Decentralize MuseHub: IPFS-backed, censorship-resistant, trustless object storage
Vision
MuseHub today is a capable, content-addressed VCS server — but it runs on one AWS EC2 instance in us-east-1, stores blobs in Cloudflare R2 (or local disk), and routes everything through a Cloudflare origin. Any of those three can be taken down, rate-limited, or coerced by a state actor. That is the opposite of what a sovereign, musician-owned platform should be.

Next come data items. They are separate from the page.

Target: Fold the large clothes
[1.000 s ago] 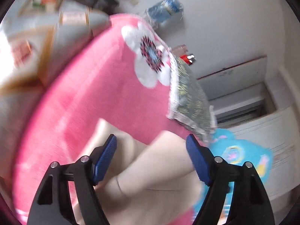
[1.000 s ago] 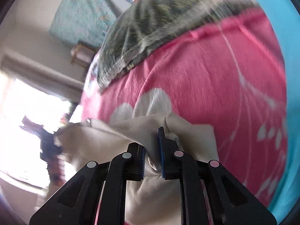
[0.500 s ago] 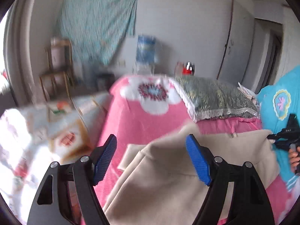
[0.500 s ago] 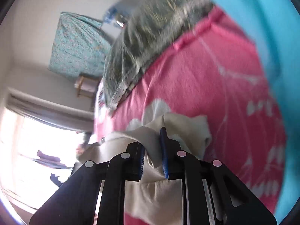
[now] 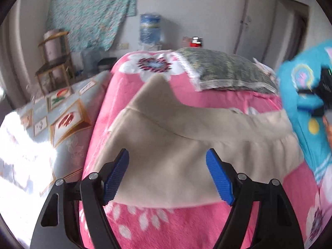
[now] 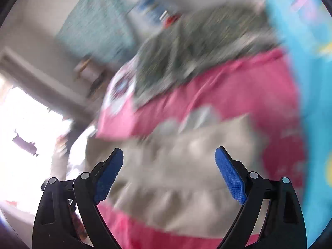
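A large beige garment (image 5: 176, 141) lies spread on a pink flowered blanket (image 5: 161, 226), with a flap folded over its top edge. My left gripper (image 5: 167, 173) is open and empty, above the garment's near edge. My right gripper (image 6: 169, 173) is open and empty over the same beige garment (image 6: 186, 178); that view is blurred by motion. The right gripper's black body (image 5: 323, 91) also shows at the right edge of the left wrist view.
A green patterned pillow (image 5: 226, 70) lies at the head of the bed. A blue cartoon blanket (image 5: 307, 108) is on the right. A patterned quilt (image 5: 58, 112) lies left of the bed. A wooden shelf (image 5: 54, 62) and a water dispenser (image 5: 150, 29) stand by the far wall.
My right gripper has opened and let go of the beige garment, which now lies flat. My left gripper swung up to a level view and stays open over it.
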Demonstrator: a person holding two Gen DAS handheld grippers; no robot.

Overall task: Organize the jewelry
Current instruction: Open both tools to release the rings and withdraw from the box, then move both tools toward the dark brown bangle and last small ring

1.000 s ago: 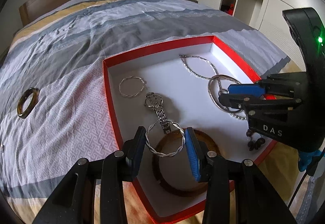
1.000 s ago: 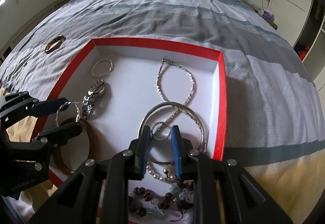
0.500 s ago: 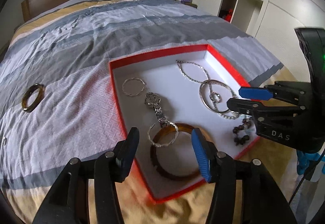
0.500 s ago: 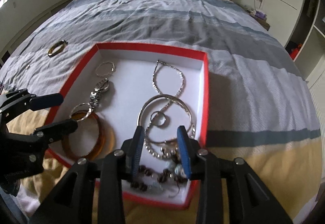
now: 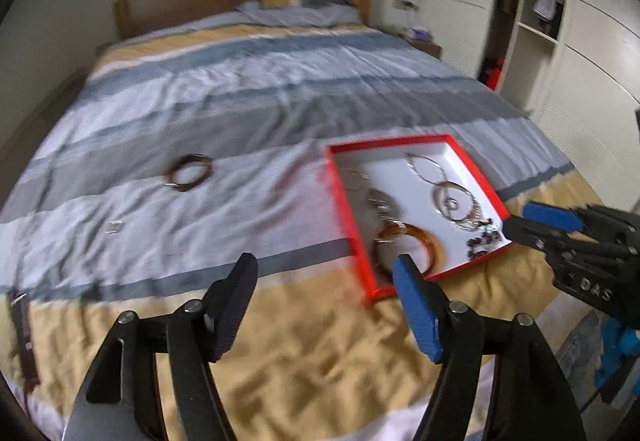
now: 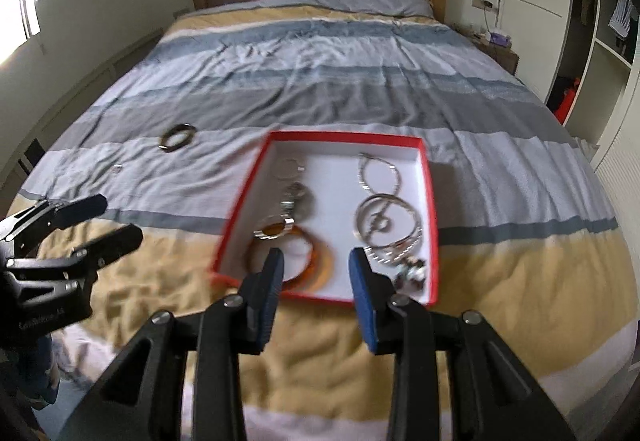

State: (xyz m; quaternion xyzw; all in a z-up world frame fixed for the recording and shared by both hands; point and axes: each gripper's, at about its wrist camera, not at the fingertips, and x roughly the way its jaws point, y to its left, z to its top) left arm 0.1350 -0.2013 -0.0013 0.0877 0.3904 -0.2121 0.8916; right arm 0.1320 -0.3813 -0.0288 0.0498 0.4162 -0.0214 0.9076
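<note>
I have drawn both tongs, left gripper (image 5: 324, 295) and right gripper (image 6: 316, 277), wide open and empty, back from the red box (image 6: 429, 201); the dark bangle (image 6: 178, 137) far left remains uncollected.

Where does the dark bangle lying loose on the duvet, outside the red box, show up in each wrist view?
Left wrist: the bangle lies left of centre on the duvet, well left of the red box.
Right wrist: the bangle sits upper left, apart from the box, beyond the left tongs.
Shared landmark: the red box's left wall.
</note>
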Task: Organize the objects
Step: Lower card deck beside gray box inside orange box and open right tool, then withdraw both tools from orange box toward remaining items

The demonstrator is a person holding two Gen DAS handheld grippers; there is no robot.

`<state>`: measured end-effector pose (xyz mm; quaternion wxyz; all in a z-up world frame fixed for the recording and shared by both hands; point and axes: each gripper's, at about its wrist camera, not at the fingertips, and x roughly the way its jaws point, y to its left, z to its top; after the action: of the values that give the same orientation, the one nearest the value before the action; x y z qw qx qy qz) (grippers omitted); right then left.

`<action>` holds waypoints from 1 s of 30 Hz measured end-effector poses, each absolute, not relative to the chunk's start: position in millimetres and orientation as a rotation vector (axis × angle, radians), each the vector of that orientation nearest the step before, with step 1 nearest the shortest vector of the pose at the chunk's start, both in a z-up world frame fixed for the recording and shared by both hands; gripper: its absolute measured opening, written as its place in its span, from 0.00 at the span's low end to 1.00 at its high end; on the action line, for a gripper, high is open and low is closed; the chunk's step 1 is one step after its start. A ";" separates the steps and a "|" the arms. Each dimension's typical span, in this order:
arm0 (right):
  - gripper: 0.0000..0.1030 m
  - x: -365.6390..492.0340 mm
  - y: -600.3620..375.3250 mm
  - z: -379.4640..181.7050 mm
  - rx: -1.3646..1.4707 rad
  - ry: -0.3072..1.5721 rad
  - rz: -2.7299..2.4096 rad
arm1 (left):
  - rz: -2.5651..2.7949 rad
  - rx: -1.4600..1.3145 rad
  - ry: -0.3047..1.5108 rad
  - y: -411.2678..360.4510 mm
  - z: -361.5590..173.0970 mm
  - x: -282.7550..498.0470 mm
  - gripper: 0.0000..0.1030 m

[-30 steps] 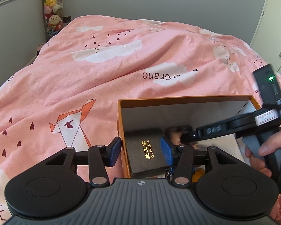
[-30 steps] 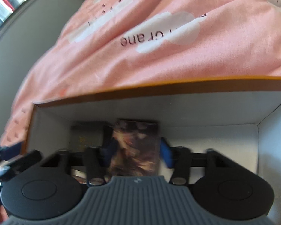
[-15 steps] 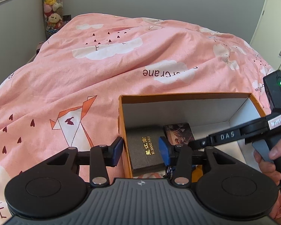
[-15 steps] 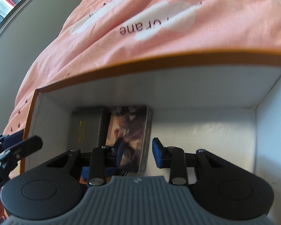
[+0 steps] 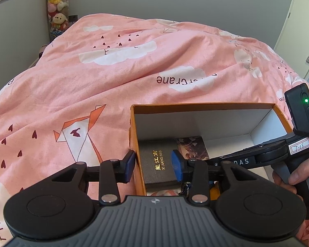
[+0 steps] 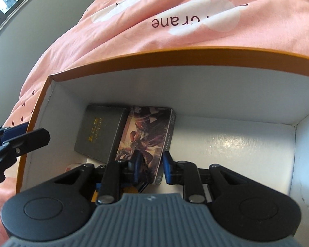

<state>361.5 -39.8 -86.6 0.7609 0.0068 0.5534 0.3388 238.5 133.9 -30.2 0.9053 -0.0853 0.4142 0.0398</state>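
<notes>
Cardboard, smooth and orange outside, matte white inside, forms the open rectangular box [image 5: 204, 106] resting on a soft pink quilt printed with white clouds [image 5: 113, 78]. Two small packs lie flat on the box floor, touching side by side in its left far corner: a matte black pack with gold lettering [image 5: 157, 164], and at its 3 o'clock a glossy pack printed with dark illustrated artwork [image 6: 146, 135].

The left gripper [image 5: 152, 165], black with blue rubber pads, straddles the box's left wall: one pad sits outside the orange wall, the other inside above the black pack. Its jaws have just been closing; the wall stands between them, and contact cannot be told.

The right gripper [image 6: 150, 166] (same build) hovers over the near end of the illustrated pack. Its jaws have just been closing too, yet stand apart with nothing gripped.

A person's hand [image 5: 294, 177] holds the right gripper's handle at 3 o'clock in the left wrist view.
</notes>
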 end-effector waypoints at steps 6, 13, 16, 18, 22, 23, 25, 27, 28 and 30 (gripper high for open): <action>0.27 350.8 -42.2 -69.4 0.001 1.160 0.736 | 0.094 -0.131 0.828 126.0 -18.7 229.8 0.42; 0.40 304.3 -65.9 -23.5 -0.083 0.984 0.765 | 0.053 -0.119 0.788 102.8 13.7 200.7 0.54; 0.55 282.5 -80.2 -6.9 -0.076 0.927 0.773 | 0.034 -0.108 0.793 93.7 22.0 182.9 0.56; 0.59 265.1 -91.7 2.4 -0.080 0.902 0.774 | 0.029 -0.109 0.803 89.2 24.1 168.4 0.58; 0.60 226.1 -109.8 10.3 -0.085 0.855 0.780 | 0.010 -0.133 0.856 81.9 17.0 139.1 0.59; 0.60 217.0 -113.7 10.3 -0.081 0.858 0.781 | 0.006 -0.143 0.876 80.1 13.4 132.0 0.59; 0.60 200.6 -120.0 8.0 -0.065 0.875 0.780 | -0.010 -0.161 0.916 76.9 6.2 117.8 0.59; 0.60 184.5 -125.2 4.5 -0.051 0.899 0.782 | -0.029 -0.164 0.951 72.6 -1.4 104.5 0.59; 0.60 176.7 -127.0 1.5 -0.045 0.910 0.780 | -0.041 -0.146 0.964 69.0 -4.8 97.9 0.59; 0.60 161.5 -128.5 -4.4 -0.043 0.927 0.776 | -0.056 -0.097 0.993 61.8 -11.3 84.3 0.59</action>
<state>161.5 -128.5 -4.4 0.8225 -0.0204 0.4358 0.3649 84.3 61.8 -11.3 0.8778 -0.0463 0.4760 -0.0267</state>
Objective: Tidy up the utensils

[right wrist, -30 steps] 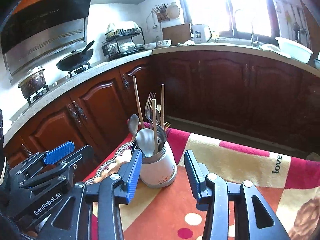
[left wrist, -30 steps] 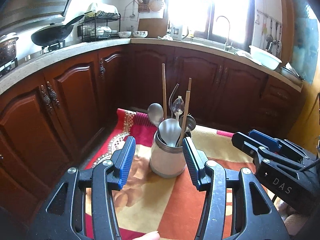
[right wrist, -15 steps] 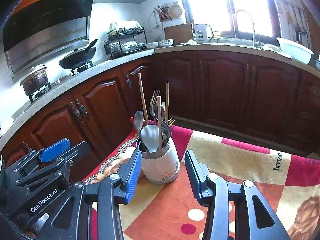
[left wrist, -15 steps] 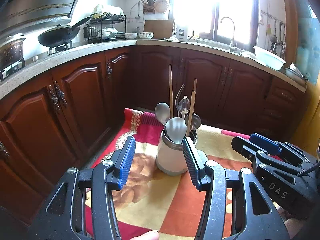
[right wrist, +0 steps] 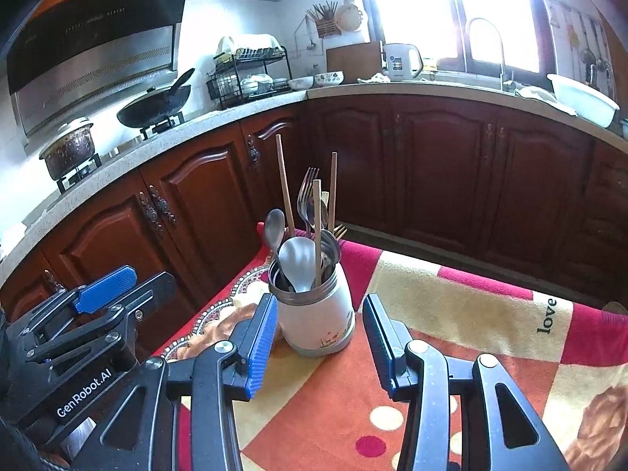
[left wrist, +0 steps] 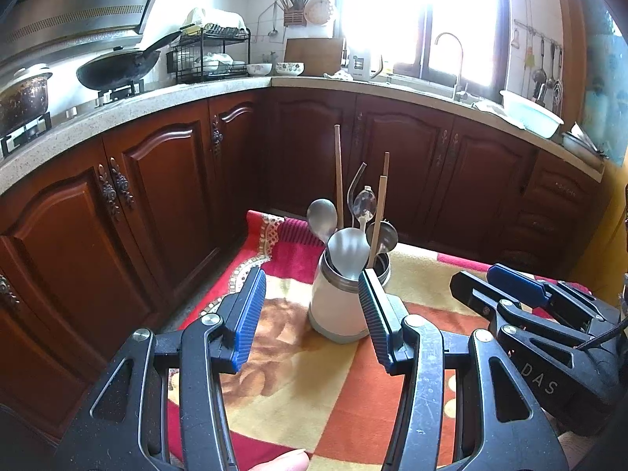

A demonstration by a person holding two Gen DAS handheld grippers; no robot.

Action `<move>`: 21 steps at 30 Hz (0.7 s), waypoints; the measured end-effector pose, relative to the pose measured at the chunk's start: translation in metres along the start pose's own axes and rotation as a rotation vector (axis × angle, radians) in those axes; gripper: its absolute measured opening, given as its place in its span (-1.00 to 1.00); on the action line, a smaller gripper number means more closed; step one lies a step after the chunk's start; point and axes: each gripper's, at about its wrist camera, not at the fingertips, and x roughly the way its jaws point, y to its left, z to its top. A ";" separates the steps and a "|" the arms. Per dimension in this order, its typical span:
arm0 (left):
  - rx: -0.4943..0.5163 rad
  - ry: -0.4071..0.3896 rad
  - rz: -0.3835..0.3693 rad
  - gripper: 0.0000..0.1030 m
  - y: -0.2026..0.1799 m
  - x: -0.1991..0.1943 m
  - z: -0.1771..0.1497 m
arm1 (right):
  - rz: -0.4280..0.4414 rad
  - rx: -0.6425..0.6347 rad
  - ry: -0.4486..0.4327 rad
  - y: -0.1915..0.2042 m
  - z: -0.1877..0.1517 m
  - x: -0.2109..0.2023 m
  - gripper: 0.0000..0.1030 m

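Note:
A white utensil holder (left wrist: 339, 306) with a metal rim stands on a patterned cloth (left wrist: 298, 384); it also shows in the right wrist view (right wrist: 316, 320). It holds metal spoons (left wrist: 347, 251), a fork (right wrist: 306, 196) and wooden chopsticks (left wrist: 338, 172). My left gripper (left wrist: 312, 314) is open and empty, just short of the holder. My right gripper (right wrist: 320, 337) is open and empty, its fingers either side of the holder's near face. Each gripper shows in the other's view: the right one (left wrist: 522, 306) and the left one (right wrist: 94, 306).
The cloth (right wrist: 451, 314) covers a table whose far edge lies just behind the holder. Dark wooden cabinets (left wrist: 157, 196) under a stone counter (left wrist: 196, 94) ring the room. A wok (left wrist: 117, 68), a pot (right wrist: 70, 149), a dish rack (right wrist: 251, 74), a kettle (right wrist: 400, 61) and a basin (right wrist: 581, 98) sit on the counter.
Both grippers have drawn back and lifted slightly, so the holder looks a little farther off and lower. Both stay open. The holder and utensils have not moved.

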 end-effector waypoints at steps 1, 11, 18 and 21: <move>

The goal of this issue is to make MuseHub structurally incapable of being censored — not just "resilient" in the cloud sense (multi-AZ, CDN edge nodes), but genuinely decentralised: no single operator can unilaterally delete a repo, silence an identity, or cut off access to committed objects.
Where We Are Now
Infrastructure single points of failure
| Layer | Current | Risk |
|---|---|---|
| Compute | EC2 i-0855d6efe7fa1a49d (us-east-1) |
AWS ToS, region outage, IAM mishap |
| TLS termination | Cloudflare Full(Strict) + Cloudflare IPs only on SG | Cloudflare can block the domain |
| Object storage | Cloudflare R2 (S3Backend) or local /data/musehub/objects |
R2 account suspended = objects gone |
| Database | Postgres on the same instance | One disk, no replicas, no HA |
| Auth | Ed25519 keys verified server-side by MuseHub | Server = trust anchor |
| Deploy pipe | AWS ECR + SSM | AWS credentials control the gate |
Code: musehub/storage/backends.py::get_backend selects R2 or local. musehub/config.py holds all the R2 credentials. Deploy is Docker via deploy/push.sh + ECR.
The Target State
Every object a musician commits should be pinned in IPFS and retrievable by CID regardless of whether musehub.ai is alive. Every identity should be verifiable on-chain. No single server should hold the only copy of a commit, a snapshot, or a release.
Proposed Layers
1. IPFS as a first-class storage backend
Add IPFSBackend alongside LocalBackend and S3Backend in musehub/storage/backends.py.
class IPFSBackend:
"""Content-addressed storage backed by IPFS (via Kubo HTTP API or web3.storage/nft.storage).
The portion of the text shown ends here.